The plan was revealed on Saturday at the annual conference of the ruling United Russia party where Medvedev pledged to support Putin in elections next March. The announcement will end the uncertainty that has swirled around the succession and help stabilise the Russian political elite at a time of domestic and global economic turmoil.
In the short-term the news should be good for Russia’s financial markets, not least in perhaps slowing the capital flight that’s plagued the country at times of political instability during the last two decades.
Charles Robertson, of Renaissance Capital, said in a note: “With less political uncertainty, the authorities may hope that capital flight eases, and that some may return capital in coming months to take advantage of cheaper asset prices.”
But in the long-term, much will depend whether the new Putin presidency will stick to the existing resources-based economic strategy or, finally, take the more difficult path of economic diversification.

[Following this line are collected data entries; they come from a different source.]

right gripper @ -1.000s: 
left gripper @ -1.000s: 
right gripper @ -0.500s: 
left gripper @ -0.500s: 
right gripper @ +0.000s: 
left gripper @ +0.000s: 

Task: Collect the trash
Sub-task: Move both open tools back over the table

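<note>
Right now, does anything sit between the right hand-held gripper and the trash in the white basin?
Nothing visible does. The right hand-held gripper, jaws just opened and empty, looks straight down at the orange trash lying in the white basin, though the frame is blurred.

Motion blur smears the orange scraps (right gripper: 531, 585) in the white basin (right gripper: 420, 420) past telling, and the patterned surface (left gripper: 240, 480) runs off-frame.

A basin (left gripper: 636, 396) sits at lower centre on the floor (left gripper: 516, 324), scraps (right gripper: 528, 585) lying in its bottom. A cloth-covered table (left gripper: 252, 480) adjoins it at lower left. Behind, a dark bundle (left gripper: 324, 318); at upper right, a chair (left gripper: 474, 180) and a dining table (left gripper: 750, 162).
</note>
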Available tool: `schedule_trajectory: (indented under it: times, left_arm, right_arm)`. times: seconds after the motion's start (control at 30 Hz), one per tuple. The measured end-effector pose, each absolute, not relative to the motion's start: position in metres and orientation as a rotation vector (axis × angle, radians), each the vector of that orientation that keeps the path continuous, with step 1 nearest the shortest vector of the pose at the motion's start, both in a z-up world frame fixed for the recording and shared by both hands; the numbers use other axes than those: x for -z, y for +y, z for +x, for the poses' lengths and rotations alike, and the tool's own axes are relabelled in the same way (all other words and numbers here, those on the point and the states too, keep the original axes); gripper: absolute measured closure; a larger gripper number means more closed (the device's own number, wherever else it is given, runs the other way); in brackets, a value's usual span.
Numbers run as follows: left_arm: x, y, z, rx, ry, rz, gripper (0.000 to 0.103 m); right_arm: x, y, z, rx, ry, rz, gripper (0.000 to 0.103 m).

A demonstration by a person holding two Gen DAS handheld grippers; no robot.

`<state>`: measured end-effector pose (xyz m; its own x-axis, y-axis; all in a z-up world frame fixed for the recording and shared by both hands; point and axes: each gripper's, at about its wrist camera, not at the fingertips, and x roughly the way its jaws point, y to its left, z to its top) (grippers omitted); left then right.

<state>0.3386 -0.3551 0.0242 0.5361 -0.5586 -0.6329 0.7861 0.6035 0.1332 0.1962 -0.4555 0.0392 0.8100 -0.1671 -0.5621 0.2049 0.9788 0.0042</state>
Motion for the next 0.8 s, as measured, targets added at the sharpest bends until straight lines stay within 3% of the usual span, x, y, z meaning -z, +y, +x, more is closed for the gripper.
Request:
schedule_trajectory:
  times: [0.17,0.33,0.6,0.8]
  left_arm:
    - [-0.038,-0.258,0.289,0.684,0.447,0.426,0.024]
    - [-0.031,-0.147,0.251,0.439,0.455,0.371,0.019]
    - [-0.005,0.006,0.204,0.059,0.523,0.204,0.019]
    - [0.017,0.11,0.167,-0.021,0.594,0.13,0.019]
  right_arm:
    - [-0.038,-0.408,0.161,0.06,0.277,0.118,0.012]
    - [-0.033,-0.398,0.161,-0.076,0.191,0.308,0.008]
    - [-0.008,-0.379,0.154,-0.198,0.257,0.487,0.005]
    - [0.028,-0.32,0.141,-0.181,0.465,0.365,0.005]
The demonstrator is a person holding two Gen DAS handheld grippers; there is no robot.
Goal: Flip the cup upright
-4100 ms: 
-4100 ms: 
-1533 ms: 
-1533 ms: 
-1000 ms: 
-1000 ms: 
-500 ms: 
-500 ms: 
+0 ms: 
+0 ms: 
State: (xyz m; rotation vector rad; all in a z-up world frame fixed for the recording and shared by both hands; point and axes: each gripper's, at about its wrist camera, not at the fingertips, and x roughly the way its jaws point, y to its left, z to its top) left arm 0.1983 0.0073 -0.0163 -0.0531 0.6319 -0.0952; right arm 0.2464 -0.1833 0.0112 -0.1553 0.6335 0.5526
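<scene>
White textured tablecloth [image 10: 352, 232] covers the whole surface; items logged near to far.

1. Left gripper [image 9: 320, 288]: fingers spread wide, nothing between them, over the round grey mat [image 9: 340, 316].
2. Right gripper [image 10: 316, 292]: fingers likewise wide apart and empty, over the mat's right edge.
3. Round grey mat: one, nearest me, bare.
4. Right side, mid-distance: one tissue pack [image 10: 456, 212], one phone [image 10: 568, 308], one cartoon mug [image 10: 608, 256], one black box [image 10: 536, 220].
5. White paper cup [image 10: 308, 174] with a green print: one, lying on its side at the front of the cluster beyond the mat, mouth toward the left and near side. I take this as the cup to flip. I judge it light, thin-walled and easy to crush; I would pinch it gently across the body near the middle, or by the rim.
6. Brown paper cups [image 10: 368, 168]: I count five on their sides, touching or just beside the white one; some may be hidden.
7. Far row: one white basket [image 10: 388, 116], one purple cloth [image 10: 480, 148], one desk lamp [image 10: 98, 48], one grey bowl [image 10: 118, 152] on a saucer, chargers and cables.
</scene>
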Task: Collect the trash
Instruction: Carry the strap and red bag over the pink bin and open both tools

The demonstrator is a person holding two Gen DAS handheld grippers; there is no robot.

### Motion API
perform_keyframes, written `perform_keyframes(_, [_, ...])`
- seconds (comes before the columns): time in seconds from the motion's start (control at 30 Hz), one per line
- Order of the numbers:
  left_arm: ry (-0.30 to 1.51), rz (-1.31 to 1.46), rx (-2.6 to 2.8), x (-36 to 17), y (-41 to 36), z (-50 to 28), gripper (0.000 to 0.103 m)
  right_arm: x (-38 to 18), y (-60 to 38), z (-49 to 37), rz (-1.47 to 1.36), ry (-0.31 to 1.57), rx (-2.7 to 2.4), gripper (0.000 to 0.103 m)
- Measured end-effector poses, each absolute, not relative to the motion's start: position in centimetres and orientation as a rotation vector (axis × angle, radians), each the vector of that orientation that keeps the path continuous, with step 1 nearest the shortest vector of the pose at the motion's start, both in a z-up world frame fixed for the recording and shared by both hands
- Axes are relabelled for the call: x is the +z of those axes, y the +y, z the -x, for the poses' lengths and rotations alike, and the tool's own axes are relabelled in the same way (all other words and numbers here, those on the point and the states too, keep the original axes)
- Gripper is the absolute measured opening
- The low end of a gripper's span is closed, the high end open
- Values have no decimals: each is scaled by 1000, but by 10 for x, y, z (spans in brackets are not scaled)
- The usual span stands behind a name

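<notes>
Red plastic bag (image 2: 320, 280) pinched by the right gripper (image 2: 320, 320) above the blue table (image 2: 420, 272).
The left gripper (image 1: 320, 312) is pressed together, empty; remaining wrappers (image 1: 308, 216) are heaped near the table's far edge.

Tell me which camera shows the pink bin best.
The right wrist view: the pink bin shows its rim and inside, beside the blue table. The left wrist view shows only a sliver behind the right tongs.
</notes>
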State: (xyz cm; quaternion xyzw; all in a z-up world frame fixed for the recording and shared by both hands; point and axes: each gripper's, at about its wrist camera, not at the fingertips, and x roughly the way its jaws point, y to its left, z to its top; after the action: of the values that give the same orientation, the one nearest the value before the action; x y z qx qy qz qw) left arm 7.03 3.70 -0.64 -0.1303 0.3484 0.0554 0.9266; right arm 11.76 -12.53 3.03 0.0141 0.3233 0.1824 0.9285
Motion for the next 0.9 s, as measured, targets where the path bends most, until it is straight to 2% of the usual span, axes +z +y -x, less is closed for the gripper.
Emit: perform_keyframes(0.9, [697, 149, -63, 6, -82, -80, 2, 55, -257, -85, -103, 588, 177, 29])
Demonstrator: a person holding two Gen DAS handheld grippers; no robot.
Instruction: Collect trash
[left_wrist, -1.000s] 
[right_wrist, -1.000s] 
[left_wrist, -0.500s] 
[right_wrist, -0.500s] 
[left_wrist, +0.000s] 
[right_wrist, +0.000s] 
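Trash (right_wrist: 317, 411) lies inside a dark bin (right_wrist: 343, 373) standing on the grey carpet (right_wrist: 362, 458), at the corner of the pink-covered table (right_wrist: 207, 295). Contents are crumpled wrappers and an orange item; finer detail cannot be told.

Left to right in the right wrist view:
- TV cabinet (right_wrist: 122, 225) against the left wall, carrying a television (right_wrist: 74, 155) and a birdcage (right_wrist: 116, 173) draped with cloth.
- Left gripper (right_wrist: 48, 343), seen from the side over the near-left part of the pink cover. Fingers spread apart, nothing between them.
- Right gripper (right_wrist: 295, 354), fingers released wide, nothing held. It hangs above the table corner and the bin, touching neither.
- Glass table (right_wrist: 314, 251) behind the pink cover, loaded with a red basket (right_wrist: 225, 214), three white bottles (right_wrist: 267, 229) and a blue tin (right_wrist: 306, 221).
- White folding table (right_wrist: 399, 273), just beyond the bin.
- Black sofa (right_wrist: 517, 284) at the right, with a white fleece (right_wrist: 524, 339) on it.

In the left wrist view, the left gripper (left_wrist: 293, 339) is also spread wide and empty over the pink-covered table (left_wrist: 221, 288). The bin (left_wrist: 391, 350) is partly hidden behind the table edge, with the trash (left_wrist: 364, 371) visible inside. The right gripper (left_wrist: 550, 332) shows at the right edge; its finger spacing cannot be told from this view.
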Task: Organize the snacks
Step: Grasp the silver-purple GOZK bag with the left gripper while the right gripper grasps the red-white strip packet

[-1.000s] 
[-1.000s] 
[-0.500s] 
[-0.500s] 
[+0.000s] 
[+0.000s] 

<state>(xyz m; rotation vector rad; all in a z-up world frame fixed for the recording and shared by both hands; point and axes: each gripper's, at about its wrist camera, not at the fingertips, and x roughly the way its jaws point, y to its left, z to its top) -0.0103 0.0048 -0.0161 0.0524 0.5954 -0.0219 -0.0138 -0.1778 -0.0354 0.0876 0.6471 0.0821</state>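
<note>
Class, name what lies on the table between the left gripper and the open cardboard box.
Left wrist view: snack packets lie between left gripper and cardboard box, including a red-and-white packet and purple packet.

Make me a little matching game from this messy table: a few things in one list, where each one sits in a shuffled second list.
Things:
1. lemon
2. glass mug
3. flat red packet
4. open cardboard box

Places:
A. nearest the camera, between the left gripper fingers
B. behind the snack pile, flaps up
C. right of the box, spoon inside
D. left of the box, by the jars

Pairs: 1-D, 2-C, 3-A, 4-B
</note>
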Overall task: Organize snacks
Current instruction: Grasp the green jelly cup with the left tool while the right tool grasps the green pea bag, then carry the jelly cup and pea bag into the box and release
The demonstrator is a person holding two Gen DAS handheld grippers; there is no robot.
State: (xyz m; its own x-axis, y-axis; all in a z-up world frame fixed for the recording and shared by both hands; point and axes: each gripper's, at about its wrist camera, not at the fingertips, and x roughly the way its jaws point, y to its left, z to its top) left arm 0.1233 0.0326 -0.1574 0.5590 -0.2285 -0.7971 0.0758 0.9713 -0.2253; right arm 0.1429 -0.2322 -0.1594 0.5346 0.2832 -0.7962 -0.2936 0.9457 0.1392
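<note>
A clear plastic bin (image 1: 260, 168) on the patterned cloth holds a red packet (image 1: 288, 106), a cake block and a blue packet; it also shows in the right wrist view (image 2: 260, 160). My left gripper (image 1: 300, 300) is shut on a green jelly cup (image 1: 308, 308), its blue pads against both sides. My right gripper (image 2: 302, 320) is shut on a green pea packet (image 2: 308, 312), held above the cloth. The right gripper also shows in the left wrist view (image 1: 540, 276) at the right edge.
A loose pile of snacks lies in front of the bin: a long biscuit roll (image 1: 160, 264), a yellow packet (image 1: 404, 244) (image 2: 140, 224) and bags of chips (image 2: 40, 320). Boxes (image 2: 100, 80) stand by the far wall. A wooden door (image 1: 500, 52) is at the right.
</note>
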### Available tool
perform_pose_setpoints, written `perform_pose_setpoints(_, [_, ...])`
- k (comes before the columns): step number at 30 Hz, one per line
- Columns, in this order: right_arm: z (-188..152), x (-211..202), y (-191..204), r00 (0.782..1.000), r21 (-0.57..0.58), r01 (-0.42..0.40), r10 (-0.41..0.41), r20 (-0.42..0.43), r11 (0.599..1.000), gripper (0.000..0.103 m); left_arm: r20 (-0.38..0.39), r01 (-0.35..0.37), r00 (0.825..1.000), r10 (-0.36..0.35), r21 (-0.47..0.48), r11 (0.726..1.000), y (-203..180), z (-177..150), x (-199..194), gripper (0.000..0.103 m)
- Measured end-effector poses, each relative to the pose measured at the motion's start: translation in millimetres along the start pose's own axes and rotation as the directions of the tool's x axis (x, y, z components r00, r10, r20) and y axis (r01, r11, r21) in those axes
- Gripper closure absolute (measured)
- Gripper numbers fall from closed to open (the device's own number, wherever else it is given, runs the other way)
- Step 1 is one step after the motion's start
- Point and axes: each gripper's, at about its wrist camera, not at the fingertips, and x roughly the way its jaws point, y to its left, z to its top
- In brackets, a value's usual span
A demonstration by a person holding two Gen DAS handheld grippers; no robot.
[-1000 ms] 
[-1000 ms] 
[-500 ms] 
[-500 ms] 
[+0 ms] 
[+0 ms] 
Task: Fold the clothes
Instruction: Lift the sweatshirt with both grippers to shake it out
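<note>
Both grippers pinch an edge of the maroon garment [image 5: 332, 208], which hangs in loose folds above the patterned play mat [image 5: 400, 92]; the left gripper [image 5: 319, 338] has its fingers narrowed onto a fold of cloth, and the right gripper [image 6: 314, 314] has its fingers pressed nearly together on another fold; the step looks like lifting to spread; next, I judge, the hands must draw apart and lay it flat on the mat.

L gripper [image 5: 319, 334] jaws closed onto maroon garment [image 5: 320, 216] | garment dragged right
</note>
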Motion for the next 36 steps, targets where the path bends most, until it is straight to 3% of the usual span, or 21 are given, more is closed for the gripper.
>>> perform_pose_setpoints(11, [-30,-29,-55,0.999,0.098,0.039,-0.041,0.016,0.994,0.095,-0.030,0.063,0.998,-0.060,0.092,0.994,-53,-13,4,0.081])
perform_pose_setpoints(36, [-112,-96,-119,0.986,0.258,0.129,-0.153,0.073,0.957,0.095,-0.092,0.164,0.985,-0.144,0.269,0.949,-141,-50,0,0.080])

While the current approach has allowed Russia to benefit from soaring global prices for oil and metals, and greatly enriched a narrow elite, it has failed to modernise the country and spread the gains of growth to its poorer regions.
Whatever choices he makes, Putin won’t able to dodge his historic responsiblity for these years of Russia’s turbulent history. As Charles Clover writes in the FT, “Putin, who remains Russia’s strongest political figure despite stepping aside for four years, will now in all likelihood have two consecutive 6 year terms, giving him a total of quarter century in power from the time he took over the Kremlin in 2000.”
The announcement of the job switch surprises few in Moscow where Putin was the favourite to return to the presidency. However, the two men had remained coy on the subject, spinning out the intrigue for the previous three and a half years, as Clover writes.
Medvedev will now almost certainly replace Putin as prime minister. The switch is bound to bring some friction and jostling for jobs in the lower ranks – but nothing that the president-elect cannot handle.
Chris Weafer, chief strategist at Troika Dialog, the Moscow bank, said in an email that the news was no great surprise. “I do not expect any market reaction to the news – investors are more concerned about global events and the weakening oil price.”
Weafer forecasts that the current oil-based economic model won’t work and “is simply not an option” so Putin will “establish a very pro-business and pro-reform cabinet.”
It’s a view that contains more than a touch of wishful thinking. Repeated attempts by economic modernisers in Putin’s entourage have fallen foul of the power of the energy/minerals lobbies who, put simply, prefer to keep a grip on their very large slice of the economic pie – than take risks liberalising the economy and giving others a chance to approach the dining table.
As Sergei Mitrokhin, leader of the liberal Yabloko party, said (quoted by Clover): “Modernisation in the contemporary world is first and foremost about the renewal of power. The latest permutation of the ‘tandem’ has nothing to do with modernisation.”